▸ The problem: Your answer must be a single number: how many lines in the records below contain the word "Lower".

[Dataset items]
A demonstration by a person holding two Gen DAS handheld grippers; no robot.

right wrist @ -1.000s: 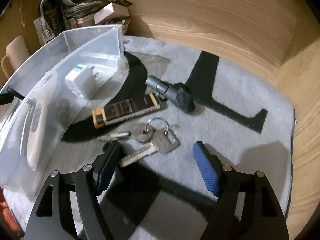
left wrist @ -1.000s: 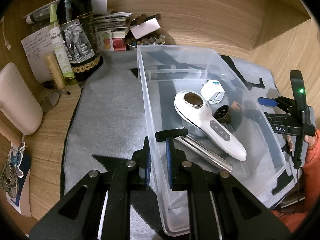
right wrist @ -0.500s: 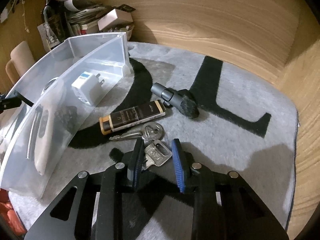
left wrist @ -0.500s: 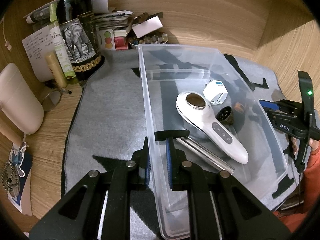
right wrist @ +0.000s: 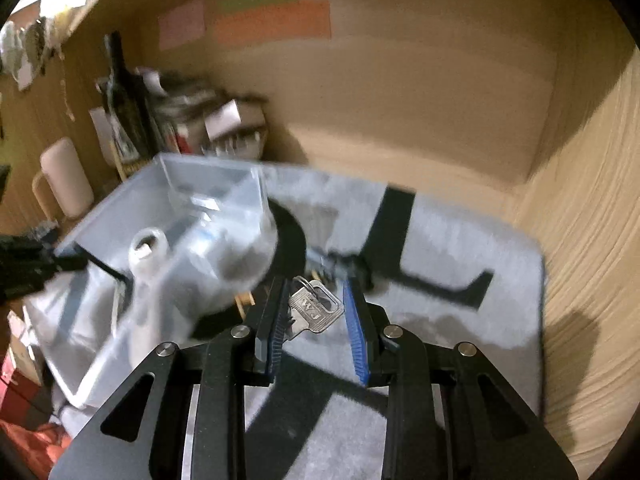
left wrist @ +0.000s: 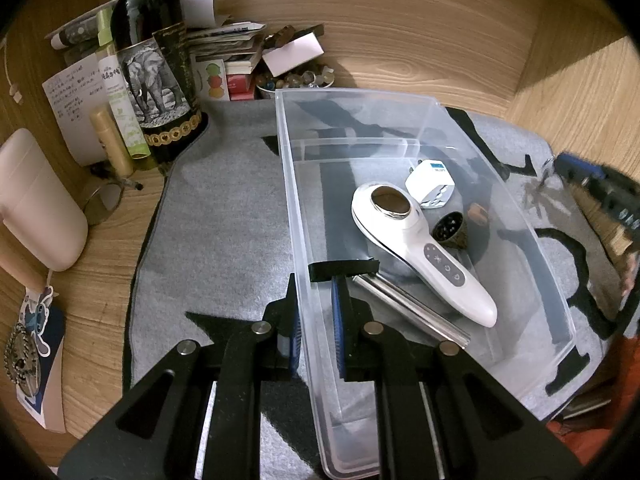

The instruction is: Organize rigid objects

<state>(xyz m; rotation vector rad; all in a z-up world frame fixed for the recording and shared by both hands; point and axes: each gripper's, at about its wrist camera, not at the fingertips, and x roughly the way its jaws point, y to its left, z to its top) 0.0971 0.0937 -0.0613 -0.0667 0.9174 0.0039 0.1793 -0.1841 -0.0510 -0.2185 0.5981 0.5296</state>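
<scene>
My left gripper (left wrist: pixel 316 292) is shut on the near left wall of a clear plastic bin (left wrist: pixel 360 94), one finger outside and one inside. In the bin lie a white handheld device (left wrist: pixel 416 248), a white plug adapter (left wrist: pixel 432 188), a metal tube (left wrist: pixel 412 312) and a dark round piece (left wrist: pixel 450 232). My right gripper (right wrist: pixel 316 300) is shut on a bunch of keys (right wrist: pixel 316 308) and holds it above the grey mat, right of the bin (right wrist: pixel 120 204). In the left wrist view the right gripper (left wrist: pixel 592 188) shows blurred at the right edge.
A dark bottle (left wrist: pixel 156 80), tubes, papers and boxes crowd the back left corner. A cream pouch (left wrist: pixel 36 200) lies at the left. Wooden walls close the back and right. Small blurred items (right wrist: pixel 336 264) lie on the mat (right wrist: pixel 460 320) behind the keys.
The right gripper closed on the keys and then rose with them off the mat, tilting up. The left gripper kept its grip on the bin wall without moving.
</scene>
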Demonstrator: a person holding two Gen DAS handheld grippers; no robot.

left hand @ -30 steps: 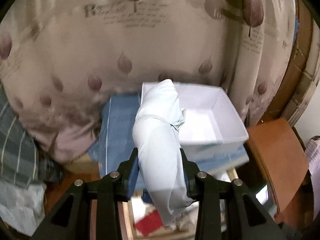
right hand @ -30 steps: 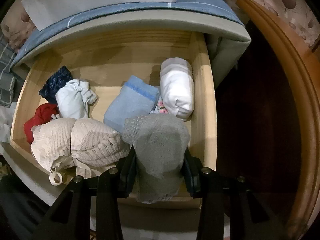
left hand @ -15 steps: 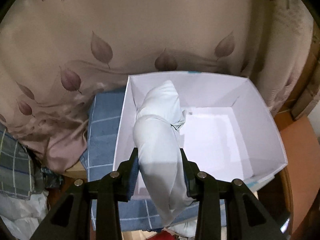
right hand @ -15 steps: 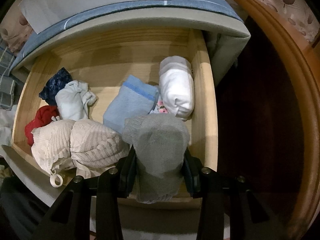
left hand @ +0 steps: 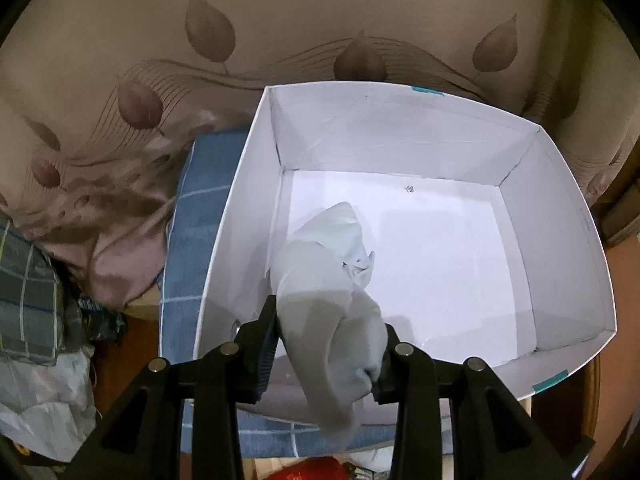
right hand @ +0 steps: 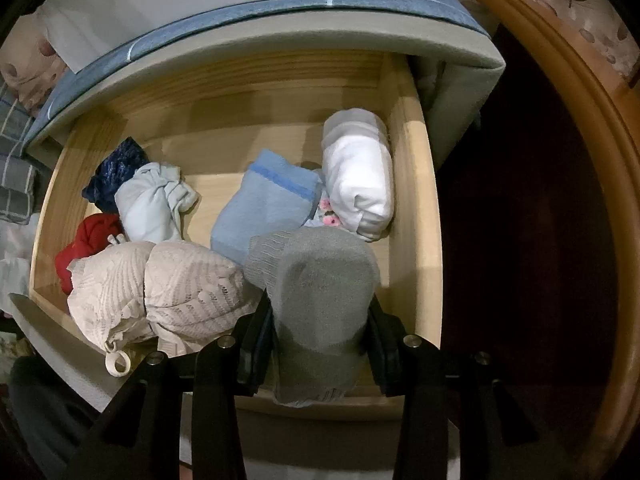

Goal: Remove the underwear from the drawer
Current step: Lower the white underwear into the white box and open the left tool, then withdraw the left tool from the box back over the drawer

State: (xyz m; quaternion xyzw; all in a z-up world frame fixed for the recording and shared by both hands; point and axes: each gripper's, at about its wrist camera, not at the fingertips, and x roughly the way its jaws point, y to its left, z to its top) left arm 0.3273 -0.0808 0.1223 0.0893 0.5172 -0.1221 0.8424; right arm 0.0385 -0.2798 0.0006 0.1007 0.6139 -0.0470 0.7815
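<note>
The left gripper [left hand: 326, 354] is clamped on a pale rolled garment [left hand: 332, 300], its far end hanging inside the white box [left hand: 560, 264] close to the box floor, near the left wall. The box is otherwise bare, so this looks like the first piece to arrive, and it is not yet let go. The box sits on a blue checked cloth [left hand: 200, 208], with a leaf-printed fabric [left hand: 280, 32] behind.

The right gripper [right hand: 320, 328] grips a grey knitted roll [right hand: 316, 280] above the front right of the wooden drawer [right hand: 416, 208]; whether the roll is clear of the drawer floor I cannot tell. Just beside it lies a cream lace bundle [right hand: 160, 288]. Farther in are a light blue folded piece [right hand: 264, 204], a white roll [right hand: 360, 180] against the right wall, another pale bundle [right hand: 148, 204], a red piece [right hand: 88, 240] and a dark blue one [right hand: 116, 168]. Most of the job remains, I judge.
</note>
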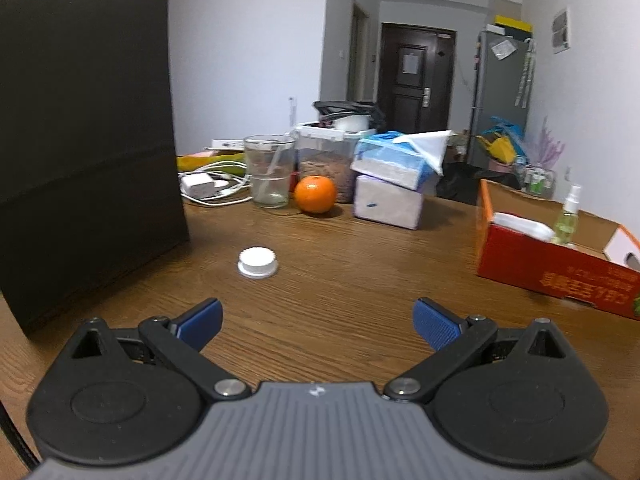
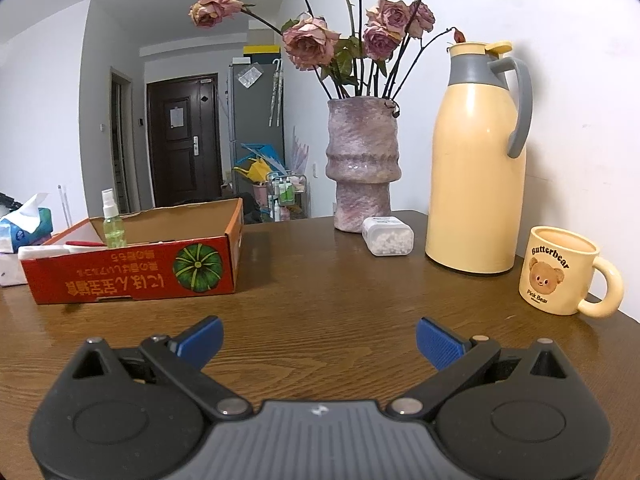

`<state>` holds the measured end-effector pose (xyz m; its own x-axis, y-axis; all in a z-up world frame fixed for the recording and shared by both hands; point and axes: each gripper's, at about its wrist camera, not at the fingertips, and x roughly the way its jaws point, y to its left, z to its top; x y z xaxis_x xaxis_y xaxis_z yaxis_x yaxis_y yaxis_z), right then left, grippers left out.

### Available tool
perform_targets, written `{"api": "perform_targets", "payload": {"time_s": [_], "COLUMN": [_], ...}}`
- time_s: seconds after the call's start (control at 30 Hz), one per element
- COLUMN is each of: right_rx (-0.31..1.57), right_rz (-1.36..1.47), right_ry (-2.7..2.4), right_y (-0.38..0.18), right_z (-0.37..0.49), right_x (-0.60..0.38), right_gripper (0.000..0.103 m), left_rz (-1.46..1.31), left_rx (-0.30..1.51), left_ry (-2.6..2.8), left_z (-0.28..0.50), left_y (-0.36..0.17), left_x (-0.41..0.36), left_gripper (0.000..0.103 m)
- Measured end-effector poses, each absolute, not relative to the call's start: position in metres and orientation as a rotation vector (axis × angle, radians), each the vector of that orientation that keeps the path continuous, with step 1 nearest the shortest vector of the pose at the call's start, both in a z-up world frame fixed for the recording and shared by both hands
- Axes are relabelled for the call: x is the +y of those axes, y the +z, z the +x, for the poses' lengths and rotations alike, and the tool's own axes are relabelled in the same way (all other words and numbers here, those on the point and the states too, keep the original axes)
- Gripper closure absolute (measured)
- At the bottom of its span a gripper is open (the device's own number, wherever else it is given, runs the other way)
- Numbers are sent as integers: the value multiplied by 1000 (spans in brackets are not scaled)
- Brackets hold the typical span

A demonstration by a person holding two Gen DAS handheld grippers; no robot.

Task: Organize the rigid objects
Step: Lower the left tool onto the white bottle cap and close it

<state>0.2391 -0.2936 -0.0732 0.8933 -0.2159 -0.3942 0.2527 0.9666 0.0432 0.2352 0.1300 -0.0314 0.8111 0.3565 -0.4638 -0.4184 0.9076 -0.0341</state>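
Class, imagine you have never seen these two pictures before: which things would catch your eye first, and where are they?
In the right wrist view, the tall cream-yellow thermos jug with a grey handle stands at the table's far right, beside a mottled purple ceramic vase of dried pink roses. In the left wrist view, a big black paper bag fills the left side, and a bright orange fruit sits mid-table by a clear glass.
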Motion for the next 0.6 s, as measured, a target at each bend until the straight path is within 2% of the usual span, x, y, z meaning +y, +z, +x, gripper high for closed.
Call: {"api": "perform_targets", "payload": {"time_s": [0.6], "right_rx": [407], "right_rz": [95], "right_ry": [-295], "right_y": [-79], "right_z": [267], "right_x": [-299], "right_gripper": [0], "left_rz": [-130], "left_rx": [549], "left_ry": [520], "left_z": [304], "left_y": [-55], "left_x": [204], "left_gripper": [0]}}
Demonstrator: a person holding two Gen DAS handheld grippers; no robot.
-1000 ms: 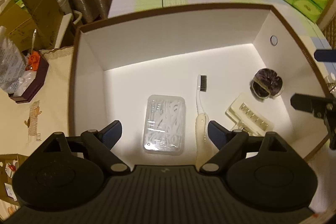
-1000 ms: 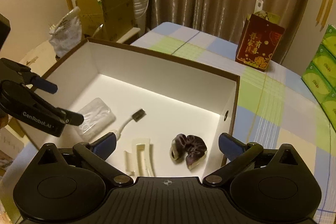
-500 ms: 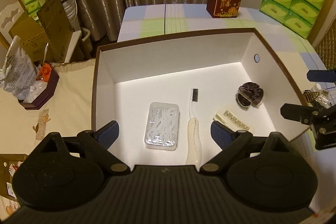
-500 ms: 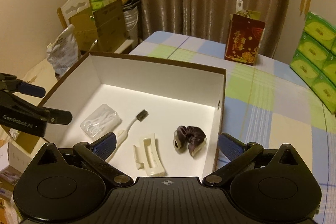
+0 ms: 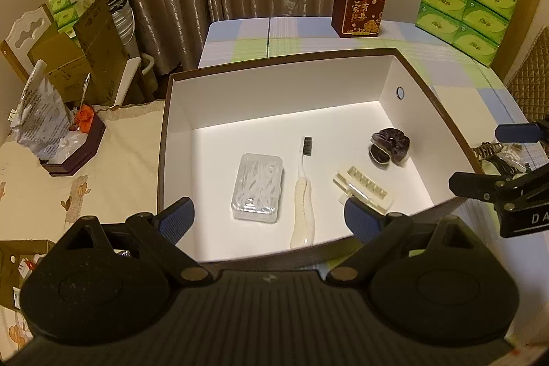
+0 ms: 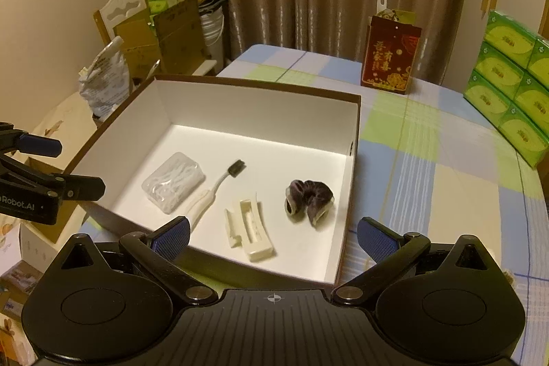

▸ Written answer: 2